## [EXERCISE DETAILS]
Collect the lines of the entries where "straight" shows up.

—————

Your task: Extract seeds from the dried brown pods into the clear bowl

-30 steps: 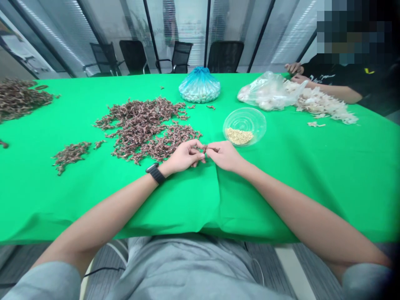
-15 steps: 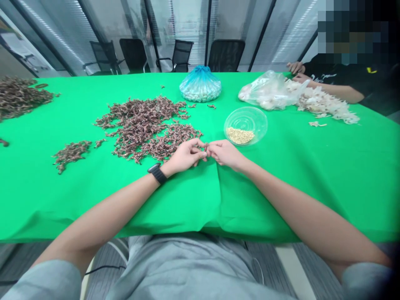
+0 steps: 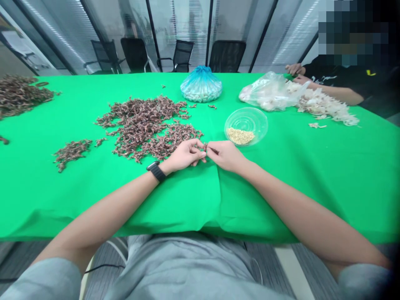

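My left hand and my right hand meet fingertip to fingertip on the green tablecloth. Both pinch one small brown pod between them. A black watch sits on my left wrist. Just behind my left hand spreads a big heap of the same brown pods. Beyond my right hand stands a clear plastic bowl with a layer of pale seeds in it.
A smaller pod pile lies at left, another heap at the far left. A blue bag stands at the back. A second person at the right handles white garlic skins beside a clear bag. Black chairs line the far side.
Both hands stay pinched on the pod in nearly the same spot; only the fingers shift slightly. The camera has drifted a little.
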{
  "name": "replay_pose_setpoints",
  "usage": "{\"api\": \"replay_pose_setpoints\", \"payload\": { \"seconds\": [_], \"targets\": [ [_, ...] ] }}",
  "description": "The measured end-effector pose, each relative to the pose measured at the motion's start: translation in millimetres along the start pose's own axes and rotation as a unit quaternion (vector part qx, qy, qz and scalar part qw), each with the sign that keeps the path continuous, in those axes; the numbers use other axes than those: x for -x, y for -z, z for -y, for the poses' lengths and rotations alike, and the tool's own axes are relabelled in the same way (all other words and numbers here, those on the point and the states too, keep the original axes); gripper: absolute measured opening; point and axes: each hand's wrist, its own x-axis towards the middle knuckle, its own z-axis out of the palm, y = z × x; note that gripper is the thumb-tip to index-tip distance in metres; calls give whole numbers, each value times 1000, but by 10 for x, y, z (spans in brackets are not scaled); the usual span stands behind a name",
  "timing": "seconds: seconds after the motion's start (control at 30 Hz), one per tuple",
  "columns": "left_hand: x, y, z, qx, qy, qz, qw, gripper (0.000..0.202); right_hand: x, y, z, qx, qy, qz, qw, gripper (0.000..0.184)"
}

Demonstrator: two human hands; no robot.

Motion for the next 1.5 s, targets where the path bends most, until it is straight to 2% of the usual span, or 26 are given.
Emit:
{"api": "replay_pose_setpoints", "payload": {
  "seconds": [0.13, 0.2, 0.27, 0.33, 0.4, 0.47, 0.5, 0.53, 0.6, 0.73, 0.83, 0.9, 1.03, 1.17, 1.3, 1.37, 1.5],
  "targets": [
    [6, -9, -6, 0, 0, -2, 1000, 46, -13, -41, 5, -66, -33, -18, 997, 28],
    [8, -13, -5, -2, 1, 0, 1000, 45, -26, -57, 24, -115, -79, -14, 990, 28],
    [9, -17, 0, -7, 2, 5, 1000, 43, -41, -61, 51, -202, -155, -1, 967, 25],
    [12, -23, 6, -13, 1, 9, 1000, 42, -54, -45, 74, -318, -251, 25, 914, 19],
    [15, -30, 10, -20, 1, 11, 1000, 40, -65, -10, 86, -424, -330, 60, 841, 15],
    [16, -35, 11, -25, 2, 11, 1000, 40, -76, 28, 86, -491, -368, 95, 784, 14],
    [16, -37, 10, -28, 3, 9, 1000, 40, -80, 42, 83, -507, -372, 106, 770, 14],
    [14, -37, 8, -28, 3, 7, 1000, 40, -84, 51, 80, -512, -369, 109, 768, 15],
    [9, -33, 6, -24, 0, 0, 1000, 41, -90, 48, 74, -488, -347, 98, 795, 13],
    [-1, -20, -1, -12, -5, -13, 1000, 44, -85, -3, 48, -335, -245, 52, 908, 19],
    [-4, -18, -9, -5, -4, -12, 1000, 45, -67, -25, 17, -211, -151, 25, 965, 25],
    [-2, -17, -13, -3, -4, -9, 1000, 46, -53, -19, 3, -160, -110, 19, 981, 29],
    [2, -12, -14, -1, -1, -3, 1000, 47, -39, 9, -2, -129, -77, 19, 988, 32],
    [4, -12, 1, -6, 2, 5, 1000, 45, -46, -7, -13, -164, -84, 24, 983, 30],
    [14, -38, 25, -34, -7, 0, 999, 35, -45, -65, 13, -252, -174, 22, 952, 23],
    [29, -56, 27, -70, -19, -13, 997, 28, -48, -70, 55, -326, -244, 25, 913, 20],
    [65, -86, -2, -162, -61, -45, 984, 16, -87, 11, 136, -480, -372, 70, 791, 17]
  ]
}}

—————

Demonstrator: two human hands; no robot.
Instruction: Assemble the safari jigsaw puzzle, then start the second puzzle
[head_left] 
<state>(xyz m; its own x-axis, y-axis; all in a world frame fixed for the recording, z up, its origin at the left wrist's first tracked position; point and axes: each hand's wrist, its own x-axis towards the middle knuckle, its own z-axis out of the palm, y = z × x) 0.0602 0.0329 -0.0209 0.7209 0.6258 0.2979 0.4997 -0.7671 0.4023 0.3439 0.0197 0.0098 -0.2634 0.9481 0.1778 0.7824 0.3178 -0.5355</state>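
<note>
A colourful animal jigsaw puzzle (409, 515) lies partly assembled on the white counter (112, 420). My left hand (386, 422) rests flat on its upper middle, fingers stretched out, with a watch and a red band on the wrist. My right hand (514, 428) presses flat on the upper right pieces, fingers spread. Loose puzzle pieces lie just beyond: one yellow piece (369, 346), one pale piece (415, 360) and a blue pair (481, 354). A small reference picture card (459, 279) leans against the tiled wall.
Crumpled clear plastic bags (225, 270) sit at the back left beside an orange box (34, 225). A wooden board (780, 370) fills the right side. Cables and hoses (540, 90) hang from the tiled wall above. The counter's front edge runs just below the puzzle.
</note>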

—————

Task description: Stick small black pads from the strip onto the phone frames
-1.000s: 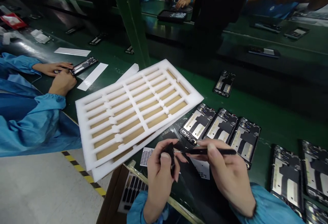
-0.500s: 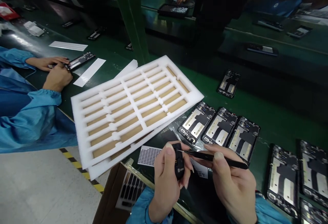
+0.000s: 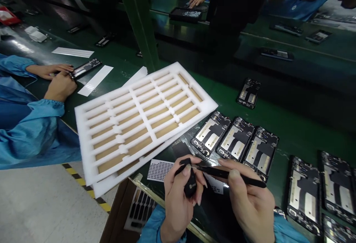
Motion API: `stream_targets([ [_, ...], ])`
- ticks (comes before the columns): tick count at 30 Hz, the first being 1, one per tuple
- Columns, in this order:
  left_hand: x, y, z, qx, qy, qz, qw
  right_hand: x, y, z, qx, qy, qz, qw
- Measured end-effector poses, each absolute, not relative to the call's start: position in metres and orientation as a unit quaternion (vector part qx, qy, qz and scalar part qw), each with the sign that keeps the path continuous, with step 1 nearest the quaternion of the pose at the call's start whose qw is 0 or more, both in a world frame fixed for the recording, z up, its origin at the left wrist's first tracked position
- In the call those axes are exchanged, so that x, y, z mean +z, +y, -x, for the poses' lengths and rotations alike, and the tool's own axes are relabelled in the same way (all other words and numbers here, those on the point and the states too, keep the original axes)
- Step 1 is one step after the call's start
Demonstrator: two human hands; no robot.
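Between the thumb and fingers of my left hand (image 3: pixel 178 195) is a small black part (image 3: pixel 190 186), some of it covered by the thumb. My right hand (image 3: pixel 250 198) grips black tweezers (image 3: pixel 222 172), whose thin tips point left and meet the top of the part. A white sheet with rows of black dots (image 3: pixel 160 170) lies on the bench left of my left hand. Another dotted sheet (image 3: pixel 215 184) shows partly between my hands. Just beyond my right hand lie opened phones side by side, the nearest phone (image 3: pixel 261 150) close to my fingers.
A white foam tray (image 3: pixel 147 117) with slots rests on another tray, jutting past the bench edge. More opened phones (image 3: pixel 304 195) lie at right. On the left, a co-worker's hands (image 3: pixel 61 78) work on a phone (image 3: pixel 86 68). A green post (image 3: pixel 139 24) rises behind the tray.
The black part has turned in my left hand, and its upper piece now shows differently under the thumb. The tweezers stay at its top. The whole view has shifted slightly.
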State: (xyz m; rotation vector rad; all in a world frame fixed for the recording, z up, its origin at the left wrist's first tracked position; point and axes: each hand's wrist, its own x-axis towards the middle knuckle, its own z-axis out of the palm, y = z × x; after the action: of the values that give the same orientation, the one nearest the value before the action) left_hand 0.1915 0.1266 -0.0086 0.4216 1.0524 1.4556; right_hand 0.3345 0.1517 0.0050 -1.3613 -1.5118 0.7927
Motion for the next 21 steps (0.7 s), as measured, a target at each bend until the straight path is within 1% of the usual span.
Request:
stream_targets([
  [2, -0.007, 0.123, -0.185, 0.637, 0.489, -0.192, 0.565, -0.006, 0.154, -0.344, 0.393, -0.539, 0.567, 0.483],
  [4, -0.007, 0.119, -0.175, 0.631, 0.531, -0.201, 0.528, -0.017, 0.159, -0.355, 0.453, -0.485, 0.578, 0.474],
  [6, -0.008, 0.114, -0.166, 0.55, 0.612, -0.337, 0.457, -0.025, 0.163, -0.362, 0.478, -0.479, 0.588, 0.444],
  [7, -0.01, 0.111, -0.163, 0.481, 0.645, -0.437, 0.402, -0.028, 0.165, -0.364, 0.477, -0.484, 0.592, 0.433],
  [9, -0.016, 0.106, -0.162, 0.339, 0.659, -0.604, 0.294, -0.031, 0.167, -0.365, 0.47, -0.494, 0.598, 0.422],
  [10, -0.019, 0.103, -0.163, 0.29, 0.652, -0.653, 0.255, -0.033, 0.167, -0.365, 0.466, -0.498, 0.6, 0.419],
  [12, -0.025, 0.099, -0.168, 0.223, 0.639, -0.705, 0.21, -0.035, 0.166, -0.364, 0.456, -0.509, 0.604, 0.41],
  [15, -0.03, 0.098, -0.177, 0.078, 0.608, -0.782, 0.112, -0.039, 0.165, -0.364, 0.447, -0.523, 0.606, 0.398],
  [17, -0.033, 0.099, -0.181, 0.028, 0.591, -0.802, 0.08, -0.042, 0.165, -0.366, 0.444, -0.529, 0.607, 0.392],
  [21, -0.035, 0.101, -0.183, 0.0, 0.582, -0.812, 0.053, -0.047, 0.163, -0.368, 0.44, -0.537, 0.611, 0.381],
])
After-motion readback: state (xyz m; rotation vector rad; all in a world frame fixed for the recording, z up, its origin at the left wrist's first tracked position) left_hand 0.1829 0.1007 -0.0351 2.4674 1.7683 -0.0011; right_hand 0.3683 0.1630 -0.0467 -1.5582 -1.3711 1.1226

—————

## [WRITTEN SOLUTION]
Motion for the next 1.5 s, targets where the path bends most, until it is straight to 2% of the usual span, or 26 are given.
Motion for the next 21 steps (0.7 s), as measured, a target at each bend until the straight path is within 1% of the usual span.

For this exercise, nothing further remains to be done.